Justus Heurnius was born in Leiden into a family of well-known physicians and intellectuals. After his studies, he made a trip to France and Great Britain, which inspired his plan for missionary activities in the East Indies. Once back home, he began attending serious theological studies, graduating again in 1618 at the University of Gröningen. In 1620 he was ordained a minister and assigned to Kalslagen, but in the meantime, thanks to the interest of Sebastiaen Danckaerts (1592/3 - 1634), one of the pioneers of the Dutch missions in the East Indies, in 1624 Heurnius was sent to Batavia (today Jakarta) to organize the local Dutch Church. During the voyage, his ship made a stopover at the Cape of Good Hope, and Heurnius took the opportunity to draw and describe some plants, thus becoming the first European to write about South African flora. In Batavia he organized religious service for both Europeans and for the Malaysians and the Company’s laymen. Since many of them were Chinese, he began compiling the first Chinese-Dutch dictionary and translated the Creed, the Ten Commandments and the Lord’s Prayer into Chinese.

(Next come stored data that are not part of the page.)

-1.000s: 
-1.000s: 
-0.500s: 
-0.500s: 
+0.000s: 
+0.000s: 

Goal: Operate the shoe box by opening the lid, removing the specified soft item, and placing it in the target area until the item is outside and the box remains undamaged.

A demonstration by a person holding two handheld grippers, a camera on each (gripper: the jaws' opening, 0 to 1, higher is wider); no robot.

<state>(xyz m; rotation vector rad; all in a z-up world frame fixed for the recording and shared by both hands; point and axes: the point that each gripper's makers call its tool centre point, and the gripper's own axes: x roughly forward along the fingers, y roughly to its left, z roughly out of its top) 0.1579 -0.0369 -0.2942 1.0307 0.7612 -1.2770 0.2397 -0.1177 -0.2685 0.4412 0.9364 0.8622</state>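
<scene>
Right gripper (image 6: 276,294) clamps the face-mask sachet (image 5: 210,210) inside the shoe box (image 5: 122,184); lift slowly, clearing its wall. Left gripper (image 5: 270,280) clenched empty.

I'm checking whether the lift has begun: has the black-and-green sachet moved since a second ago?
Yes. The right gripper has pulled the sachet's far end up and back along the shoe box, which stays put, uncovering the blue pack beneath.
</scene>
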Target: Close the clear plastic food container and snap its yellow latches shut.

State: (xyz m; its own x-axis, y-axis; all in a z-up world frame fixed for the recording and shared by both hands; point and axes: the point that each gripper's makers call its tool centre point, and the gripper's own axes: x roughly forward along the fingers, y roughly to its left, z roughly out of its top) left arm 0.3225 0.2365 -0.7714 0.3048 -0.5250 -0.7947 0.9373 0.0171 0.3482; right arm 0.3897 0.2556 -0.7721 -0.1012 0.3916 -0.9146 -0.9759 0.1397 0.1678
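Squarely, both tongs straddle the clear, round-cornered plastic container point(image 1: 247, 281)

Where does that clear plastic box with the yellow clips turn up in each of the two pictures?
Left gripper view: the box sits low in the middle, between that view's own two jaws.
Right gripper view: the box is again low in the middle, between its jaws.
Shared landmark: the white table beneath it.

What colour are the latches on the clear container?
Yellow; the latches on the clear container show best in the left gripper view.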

The defence of the independence of the Church from the interference of the Company put him in conflict with the colonial government, thus in 1630 he was sent to the Coromandel Coast. After two years, he returned to Batavia and subsequently extended his work to some islands, first Ambon then the Lease Islands (Moluccas archipelago). During this period, he translated chapters of both the New and the Old Testament into Malay and since sixteen different churches depended on his jurisdiction, he moved continuously trying to spend some time in each of them. The success of the school he founded, and his great religious zeal provoked the hostility of the Muslims, thus in 1635 he was forced to move away from the Lease Islands following a poisoning that caused him a temporary paralysis. Only one year later he was able to resume pastoral visits to the islands, staying in Indonesia until 1639. Upon returning to The Netherlands, he became minister in Wijk bij Duurstede (near Utrecht), where, together with Albert Cornelisz Ruyl and Jan van Hasel, completed the translation of the New Testament into Malay (or. ed. De vier Heylighe Euangelien. Amsteldam, Gedruckt door Ordre van de E. E. Heeren Bewint-hebberen der Oost-Indische Compagnie, 1651).
Bibliograpy: Marsden, p. 203; OCLC 993445770 (for the work); J. Guigard, Nouvel armorial du bibliophile, I, p. 356 (for the binding).